◆ **WHAT TO WORK ON**
Repeat the whole listing, keeping every word and every line intact.

◆ **SUPPLIED DATA**
· · · · · · ·

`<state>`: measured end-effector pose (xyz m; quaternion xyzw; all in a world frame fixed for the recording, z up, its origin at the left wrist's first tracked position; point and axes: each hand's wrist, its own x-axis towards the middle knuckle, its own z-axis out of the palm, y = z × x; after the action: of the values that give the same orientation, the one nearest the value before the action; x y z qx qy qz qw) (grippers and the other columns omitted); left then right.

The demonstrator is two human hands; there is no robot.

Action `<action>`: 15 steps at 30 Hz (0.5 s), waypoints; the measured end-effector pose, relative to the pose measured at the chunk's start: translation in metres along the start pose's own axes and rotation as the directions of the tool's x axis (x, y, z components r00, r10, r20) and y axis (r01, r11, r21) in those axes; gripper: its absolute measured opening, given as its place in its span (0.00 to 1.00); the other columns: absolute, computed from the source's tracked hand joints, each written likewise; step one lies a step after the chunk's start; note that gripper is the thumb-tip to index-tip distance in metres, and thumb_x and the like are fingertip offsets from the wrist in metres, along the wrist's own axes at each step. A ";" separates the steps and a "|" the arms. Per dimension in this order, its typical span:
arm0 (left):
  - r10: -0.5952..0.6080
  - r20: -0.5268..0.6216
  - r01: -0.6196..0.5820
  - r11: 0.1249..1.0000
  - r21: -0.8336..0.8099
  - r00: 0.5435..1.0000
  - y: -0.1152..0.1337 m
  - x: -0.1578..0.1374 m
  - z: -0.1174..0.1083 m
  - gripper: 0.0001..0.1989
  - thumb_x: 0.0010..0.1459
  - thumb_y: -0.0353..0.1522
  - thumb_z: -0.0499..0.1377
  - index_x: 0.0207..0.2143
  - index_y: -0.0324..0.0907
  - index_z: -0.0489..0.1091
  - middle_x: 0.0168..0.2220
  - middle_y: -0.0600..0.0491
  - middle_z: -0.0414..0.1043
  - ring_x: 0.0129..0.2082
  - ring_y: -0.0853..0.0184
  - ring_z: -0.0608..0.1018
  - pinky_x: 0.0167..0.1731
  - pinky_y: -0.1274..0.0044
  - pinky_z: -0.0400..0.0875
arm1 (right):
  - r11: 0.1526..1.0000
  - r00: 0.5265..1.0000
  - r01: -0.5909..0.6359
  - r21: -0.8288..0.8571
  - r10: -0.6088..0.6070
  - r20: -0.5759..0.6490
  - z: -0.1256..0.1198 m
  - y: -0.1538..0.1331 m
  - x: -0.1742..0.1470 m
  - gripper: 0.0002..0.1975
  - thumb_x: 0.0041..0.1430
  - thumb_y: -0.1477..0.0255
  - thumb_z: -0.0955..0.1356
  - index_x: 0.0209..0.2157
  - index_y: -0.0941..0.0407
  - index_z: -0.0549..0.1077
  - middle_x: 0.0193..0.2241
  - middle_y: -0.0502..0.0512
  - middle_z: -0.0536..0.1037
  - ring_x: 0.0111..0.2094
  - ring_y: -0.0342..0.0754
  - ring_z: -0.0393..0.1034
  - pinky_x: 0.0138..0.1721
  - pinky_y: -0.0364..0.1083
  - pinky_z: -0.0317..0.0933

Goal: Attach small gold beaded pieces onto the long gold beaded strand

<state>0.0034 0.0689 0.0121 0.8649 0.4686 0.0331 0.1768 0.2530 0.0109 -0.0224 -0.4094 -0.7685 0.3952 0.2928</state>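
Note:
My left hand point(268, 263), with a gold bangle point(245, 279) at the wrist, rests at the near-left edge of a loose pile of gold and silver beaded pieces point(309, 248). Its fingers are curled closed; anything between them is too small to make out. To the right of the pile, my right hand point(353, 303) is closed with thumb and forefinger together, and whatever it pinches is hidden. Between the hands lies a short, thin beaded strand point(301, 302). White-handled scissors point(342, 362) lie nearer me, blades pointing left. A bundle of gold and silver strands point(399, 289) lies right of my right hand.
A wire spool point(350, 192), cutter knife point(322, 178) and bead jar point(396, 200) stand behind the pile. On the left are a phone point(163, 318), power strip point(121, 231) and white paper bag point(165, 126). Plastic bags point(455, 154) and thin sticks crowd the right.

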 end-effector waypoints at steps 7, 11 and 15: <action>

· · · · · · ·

◆ **EXERCISE OUTPUT**
`<state>`: measured end-effector pose (xyz m; quaternion xyzw; all in a world frame fixed for the recording, z up, its origin at the left wrist's first tracked position; point and axes: each hand's wrist, its own x-axis towards the middle knuckle, its own z-axis out of the palm, y = z × x; after the action: of the values that give the same orientation, the one nearest the value before the action; x y z qx qy qz qw) (grippers and the other columns omitted); left then right.

The demonstrator is two human hands; there is no robot.

Action `<action>`: 15 steps at 30 Hz (0.5 s), waypoints; the measured end-effector pose, relative to the pose measured at the chunk's start: translation in metres along the start pose's own axes and rotation as the directions of the tool's x axis (x, y, z components r00, r10, r20) and y axis (r01, r11, r21) in those axes; gripper: its absolute measured opening, given as its place in its span (0.00 to 1.00); the other columns: absolute, computed from the source's tracked hand joints, each written likewise; step one lies a step after the chunk's start; note that gripper is the thumb-tip to index-tip distance in metres, and thumb_x and the like are fingertip offsets from the wrist in metres, along the wrist's own axes at each step. A ";" separates the steps and a "|" the arms. Per dimension in this order, its typical span:
arm0 (left):
  - r10: -0.5952..0.6080
  - r20: -0.5268..0.6216
  - r01: -0.6196..0.5820
  - r11: 0.1249..1.0000
  - r21: -0.8336..0.8099
  - r00: 0.5435..1.0000
  - y: -0.1152..0.1337 m
  - x: -0.1578..0.1374 m
  - z: -0.1174..0.1083 m
  - gripper: 0.0001..0.1989
  - thumb_x: 0.0010..0.1459
  - thumb_y: -0.0353..0.1522
  - thumb_z: -0.0499..0.1377
  - index_x: 0.0207..0.2143
  - index_y: -0.0324..0.0907
  - index_z: -0.0489..0.1091
  - middle_x: 0.0168..0.2220
  - middle_y: -0.0600..0.0491
  - middle_z: -0.0414..0.1043
  - ring_x: 0.0129..0.2082
  - ring_y: -0.0853..0.0184
  - ring_z: -0.0608..0.1018
  - pinky_x: 0.0167..0.1731
  - pinky_y: -0.1274..0.0044
  - pinky_z: -0.0400..0.0875
arm1 (right):
  - r11: 0.1526..1.0000
  - r00: 0.5265..1.0000
  - r01: -0.5909..0.6359
  - r21: -0.8288..0.8571
  - r10: -0.6088..0.6070
  - r20: -0.5759..0.6490
  - z: -0.1256..0.1198 m
  - y: -0.1538..0.1331 m
  - x: -0.1742..0.1470 m
  - gripper: 0.0002..0.1975
  - thumb_x: 0.0041..0.1430
  - thumb_y: -0.1477..0.0255
  - thumb_z: -0.0955..0.1356
  - index_x: 0.0209..0.2157
  - index_y: -0.0941..0.0407
  - index_z: -0.0549..0.1077
  - middle_x: 0.0193..0.2241
  - middle_y: -0.0502..0.0512
  - middle_z: -0.0536..0.1037
  - ring_x: 0.0111..0.2094
  - ring_y: -0.0342..0.0754
  - ring_z: -0.0393..0.1034
  - pinky_x: 0.0138..0.1721
  - pinky_y: -0.0364..0.1083
  - pinky_z: -0.0317..0.0933

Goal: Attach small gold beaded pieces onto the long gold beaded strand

<state>0.0034 0.0689 0.0121 0.8649 0.4686 0.0331 0.1768 0.2530 0.0109 -0.0224 -0.4094 -0.7685 0.3952 0.2928</state>
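Note:
My left hand point(268, 263), with a gold bangle point(245, 279) at the wrist, rests at the near-left edge of a loose pile of gold and silver beaded pieces point(309, 248). Its fingers are curled closed; anything between them is too small to make out. To the right of the pile, my right hand point(353, 303) is closed with thumb and forefinger together, and whatever it pinches is hidden. Between the hands lies a short, thin beaded strand point(301, 302). White-handled scissors point(342, 362) lie nearer me, blades pointing left. A bundle of gold and silver strands point(399, 289) lies right of my right hand.
A wire spool point(350, 192), cutter knife point(322, 178) and bead jar point(396, 200) stand behind the pile. On the left are a phone point(163, 318), power strip point(121, 231) and white paper bag point(165, 126). Plastic bags point(455, 154) and thin sticks crowd the right.
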
 end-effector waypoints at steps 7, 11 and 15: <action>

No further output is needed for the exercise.